Anita had been posting on the JREF forums for almost two years and had proven to be a prolific and often polarizing presence. By the time the IIG stepped back into the fray, the discourse between Anita and her critics had turned downright nasty. We wanted to stay as far away as possible from this internet imbroglio.
The first order of business was to arrange for a news blackout. Having every step of the negotiation process analyzed and vetted on the JREF boards was not in anyone's best interests. The IIG would negotiate a protocol with Anita on the condition that both parties not talk publicly or post anything about the negotiations until the protocol was approved or one of the parties withdrew. It was also understood that any protocol Anita and the IIG negotiating team (Muscarella and Newman) came up with would need to be approved by the entire IIG Steering Committee.
The heated discussions on the JREF forums had one benefit: by the time our negotiations began, Anita's claim and basic test proposal had been scrutinized by a battery of fellow skeptics. Certain ideas, like the use of screens and the pros and cons of "recycling" targets had been examined, and some of the basic odds had been computed. And Anita herself had commented at length on almost all of it.
From the perspective of the IIG negotiating team, with proper procedures and controls and a reasonable field of subjects, the claim could be tested using a procedure that resembled her suggestion. The devil would be in the details.
The IIG required three conditions to proceed. First, Anita would have to guess the location of the missing kidney with 100% accuracy in the three sets of ten people provided. It would be too difficult logistically to provide her with a large enough group of subjects that would allow for a less than perfect hit rate. Second, the verification of kidney status had to rely on a live ultrasound exam by a certified technician, and Anita would be responsible for this expense. Other methods of verification, such as a letter from an M.D., a visible scar, or even a set of MRIs, could be challenged by either party. Also, even if both parties accepted these types of proof on their face, such requirements on the part of subjects would likely discourage them from participating and make the demonstration even more difficult to set up. For logistical and financial reasons, the verification was scheduled to be done at the end, after all three trials were completed.

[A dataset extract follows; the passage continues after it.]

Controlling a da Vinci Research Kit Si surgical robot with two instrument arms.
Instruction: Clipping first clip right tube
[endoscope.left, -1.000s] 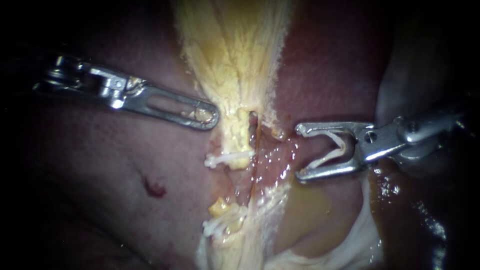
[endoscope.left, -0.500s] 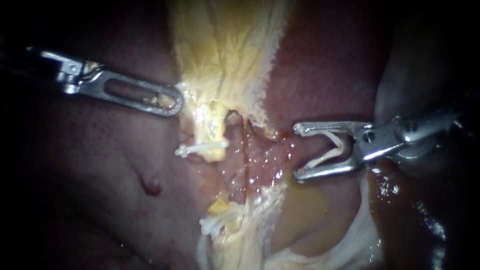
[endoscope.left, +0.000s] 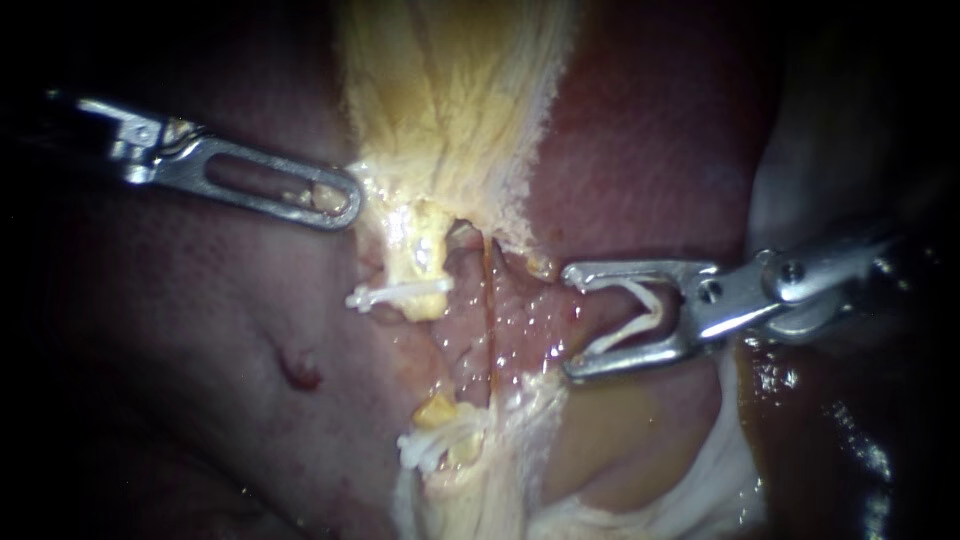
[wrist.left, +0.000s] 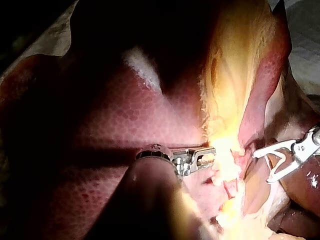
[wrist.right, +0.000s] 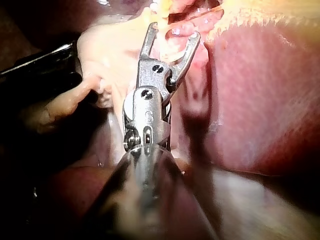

Third, Anita would be required to identify not only which subject was missing the kidney but determine which of their kidneys was missing, left or right. Since her claim was that she could "see" inside the human body, this seemed like a logical extension of that ability. It also significantly affected the odds calculation.
When I look at people I perceive in my mind realistic looking images of their internal organs, tissues and cells….. The images are three-dimensional, and only involve relevant structures.….I describe the perceptions in great detail. They are very specific and not vague nor open for interpretation afterwards. I reach my conclusions within a few minutes at most… I am very confident in what I perceive… because I have "seen it".
To avoid any claims that she'd been confused about which side was which following, the IIG made sure that the official selection form provided a clear visual guide.
With the three main points discussed and agreed to, we began to refine the protocol and conditions. Anita had suggested that a screen be placed to hide the heads and necks of the subjects. She refused, however, to use any sort of screen that blocked her entire view of the subject.
The problem with a screen is that my sense of orientation in the body is thrown off, and I would require far more time and be more likely to experience fatigue than if we were to arrange for a test that does not use a screen that covers the kidney area of a person.
Our ultimate decision on how subjects would be viewed would take Anita's request into account, and be influenced by our research into kidney patients.